With this press release, we want to express our solidarity with the sub-Saharan and Moroccan migrants who for so many years have suffered the consequences of a murderous European migration policy that is now reaching its climax.

Alternatives proposed by the CADTM

Criminalizing migrants will not eliminate illegal immigration. On the contrary, these approaches lead to the exacerbation of illegal immigration and the catastrophic deaths that accompany it. Young Africans, fleeing death, poverty and destitution, will continue to risk leaving their countries.

The CADTM believes that it is necessary:

Close the detention centers for migrants, which are truly prisons.

Put an end to criminalization and laws that categorize migrants as “illegal”; put an end to moralistic distinctions between good migrants (those with access to asylum, those with access to the labor market) and bad (“illegal”) migrants.

Establish genuine reception facilities for migrants that guarantee access to public services.

Establish safe channels (both physical and legal) for people to migrate. This would also include making full use of the consular and diplomatic facilities of the countries concerned and abandoning the outsourced “Schengen visa” management system.

Defend free movement in and out of the Schengen area.

In countries that are located on Europe’s borders, do away with military devices such as walls and fences, surveillance systems, etc.

Do not apply the Dublin Regulation, and let migrants who wish to seek asylum in a country other than the one in which they entered the European Union.

We need to relax the legal and administrative structures necessary to ensure the safe movement of people, so that we can make migration a choice, not a deadly necessity.
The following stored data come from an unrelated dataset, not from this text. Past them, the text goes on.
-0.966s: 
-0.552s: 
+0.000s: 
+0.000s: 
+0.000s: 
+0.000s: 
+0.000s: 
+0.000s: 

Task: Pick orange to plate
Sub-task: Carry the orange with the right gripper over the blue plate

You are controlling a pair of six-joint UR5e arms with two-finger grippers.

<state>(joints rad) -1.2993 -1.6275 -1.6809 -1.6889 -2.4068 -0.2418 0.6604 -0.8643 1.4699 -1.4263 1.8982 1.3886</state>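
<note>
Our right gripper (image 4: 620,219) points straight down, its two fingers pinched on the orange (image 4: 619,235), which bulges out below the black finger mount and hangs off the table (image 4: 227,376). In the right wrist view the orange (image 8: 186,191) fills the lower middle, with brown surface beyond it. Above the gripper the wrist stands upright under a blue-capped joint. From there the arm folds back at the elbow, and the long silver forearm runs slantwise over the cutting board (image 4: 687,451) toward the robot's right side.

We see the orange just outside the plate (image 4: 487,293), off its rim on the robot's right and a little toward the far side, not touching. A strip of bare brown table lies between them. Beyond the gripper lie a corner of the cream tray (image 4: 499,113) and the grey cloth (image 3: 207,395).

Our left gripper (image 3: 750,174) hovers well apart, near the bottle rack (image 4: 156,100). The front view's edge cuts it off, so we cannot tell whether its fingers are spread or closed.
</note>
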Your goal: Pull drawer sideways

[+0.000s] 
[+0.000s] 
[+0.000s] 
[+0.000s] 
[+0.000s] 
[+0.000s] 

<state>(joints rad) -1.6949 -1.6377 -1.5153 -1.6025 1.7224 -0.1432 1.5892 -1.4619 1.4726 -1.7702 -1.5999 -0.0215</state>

Neither immigration policies nor development aid will be able to compensate African populations for centuries of plunder of their natural and human resources, a plunder that has resulted in an enormous ecological debt and plunged them into underdevelopment and violence, which in turn leads to forced displacement and asylum-seeking. The natural and human wealth that the continent possesses today is capable of guaranteeing the peoples of Africa true development and a secure life that will not force them to be displaced, if these peoples can exercise their sovereignty over the wealth of their countries. The guarantee of a dignified and secure life for the peoples of the continent is linked to their control over decision making, which must escape neoliberal policies and neocolonial mechanisms (World Bank, International Monetary Fund, World Trade Organization). These alternatives will necessarily be linked to the establishment of democratic regimes, as well as to the strengthening of the self-organization of these peoples against their current regimes and for their sovereignty. Migration will have to be a priority in their struggle, since its causes are linked to neoliberal policies.

In addition, there must be a policy of reparations for the plundering and exploitation of wealth operated by the ruling classes and large corporations for centuries.